The terror of going on stage is exacerbated by the fact there is only you, but in a way there is a real focus. The only thing that can go wrong is what you make go wrong. If I can remember 75 minutes of dialogue, then I’m safe. The words are the most important thing. The terror is more about the writing. The writer in me has to take a back seat now, and that has been the most difficult thing to do. The writer says, you can’t cut that line, but the actor says – that’s too long a line. It should go. My director Simon Godwin directed The Beaux Stratagem at the National Theatre and is a brilliant script editor and dramaturg. He is great in the rehearsal room and cuts out the extraneous stuff.

You were about to train as a chef before you found acting. What prompted the transition from food to stage?
I was 17 and a half and was a catering assistant at the Royal Free Hospital. I was about to go to college to do my qualifications to become a chef. I didn’t want to work within four walls – I was qualified to do clerical work – so I thought I’d do something creative with ingredients. Around this time I found an old leaflet for a youth theatre that someone had given me when I was 14. I went to the Cockpit [Theatre] in Marylebone. I was very shy and I didn’t speak very much. I mumbled a lot back then, too. There I was, faced with 16 year olds who were much more confident than me. I knew I wanted to be confident like that. Within an hour of being there I was an actor. Being an actor has released me and is good therapy. Acting changed my life.

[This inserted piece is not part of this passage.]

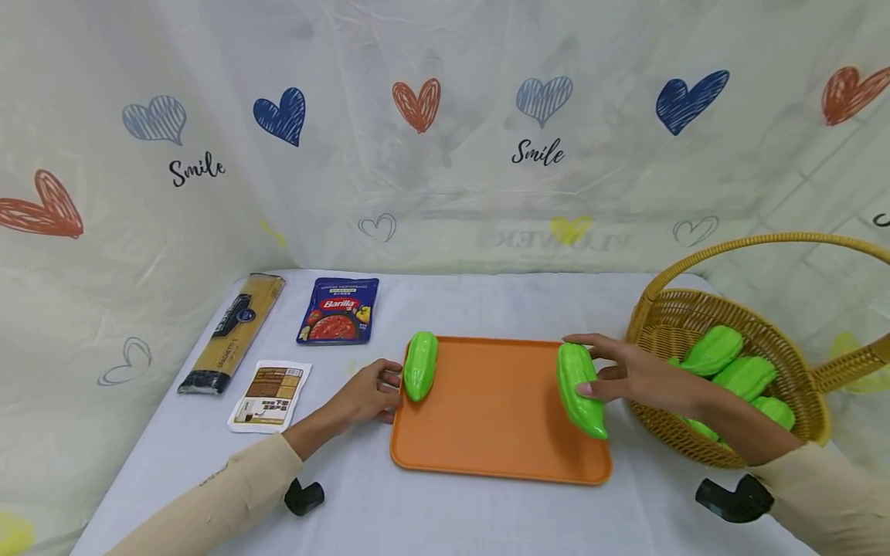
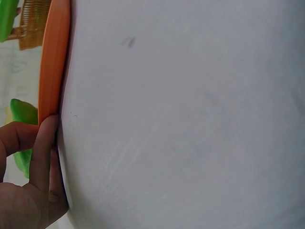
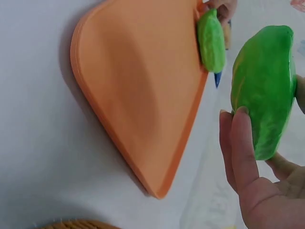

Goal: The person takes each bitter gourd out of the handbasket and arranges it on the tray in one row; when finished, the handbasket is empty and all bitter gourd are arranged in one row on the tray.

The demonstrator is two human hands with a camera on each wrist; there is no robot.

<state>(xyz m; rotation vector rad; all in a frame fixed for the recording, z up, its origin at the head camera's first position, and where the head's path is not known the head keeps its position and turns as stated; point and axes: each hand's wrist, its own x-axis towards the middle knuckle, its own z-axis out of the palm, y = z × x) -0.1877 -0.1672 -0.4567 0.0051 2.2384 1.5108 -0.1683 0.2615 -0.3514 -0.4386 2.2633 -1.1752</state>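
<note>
Orange tray (image 1: 494, 417) lies flat on white cloth (image 1: 361, 502), centred between both arms, probably so either hand can get at it. Left hand (image 1: 365, 392) pinches its left rim, thumb and fingers on either side of the edge in the left wrist view; likely a steadying hold, so the tray won't slide. Just inside that rim, at the far left corner, lies one green vegetable (image 1: 420, 367), lengthwise along the edge, which leaves the tray's middle bare. Right hand (image 1: 643, 378) grasps a second green vegetable (image 1: 577, 390) by its sides, thumb against fingers, over the tray's right end; the right wrist view has it raised, with a shadow on the tray below. Side grip seems chosen because the body is long, smooth and shiny, so pinching across its width should be safer than by a tip. Exact kind of vegetable: can't tell. Wicker basket (image 1: 670, 313) sits right beside the tray, within easy reach of the right arm, more green vegetables (image 1: 745, 376) piled inside; partly hidden by the forearm, count uncertain. Spaghetti pack (image 1: 232, 332), blue pouch (image 1: 338, 313) and white-and-brown packet (image 1: 270, 395) lie left of the tray, apart from it, untouched, presumably kept out of the working area.
</note>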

How did it feel to be the bookies’ favourite to become the eleventh Doctor Who in 2009?
I was in Botswana filming The No. 1 Ladies’ Detective Agency with the wonderful Jill Scott. I got a message from my agent saying not to answer calls from the Daily Star about the fact I was in the frame to be Doctor Who. I laughed when I heard that as I thought it was a joke. Then I got messages from my friends in England as they woke up to it. It took me ages to realise they weren’t joking. I was shocked. My agent hadn’t heard anything from the Doctor Who people but, eventually, I did audition for the part in London and flew back to Botswana the same day. I didn’t get the part, but I was really gratified there were very few comments saying that you can’t have him, he’s rubbish, or that you can’t have a black Doctor Who.

You have done virtually every genre, from comedy, thriller and blockbuster movies to narration and voiceovers. How have you managed to sustain such a diverse career?
I made a choice a long, long time ago when I was a student that I didn’t want to be pigeonholed into any kind of role. I want to play slaves, beggars, masters, someone who runs a bank or a drugs gang. I want to do that as much as I possibly can. It’s our job to be other people. I have no other agenda than that. I figured I would last longer. That is why I suppose I just say yes to things which are unusual.

Any advice for aspiring actors of colour?
Any actor who is not white, think of yourself as an actor first and everything else will fall into place. If you allow yourself to take on your own ethnicity, you will lose something as an actor. It’s part of, but doesn’t define, you as an actor.

Sancho: An Act of Remembrance is playing at the Birmingham Rep from 22 to 25 September 2015.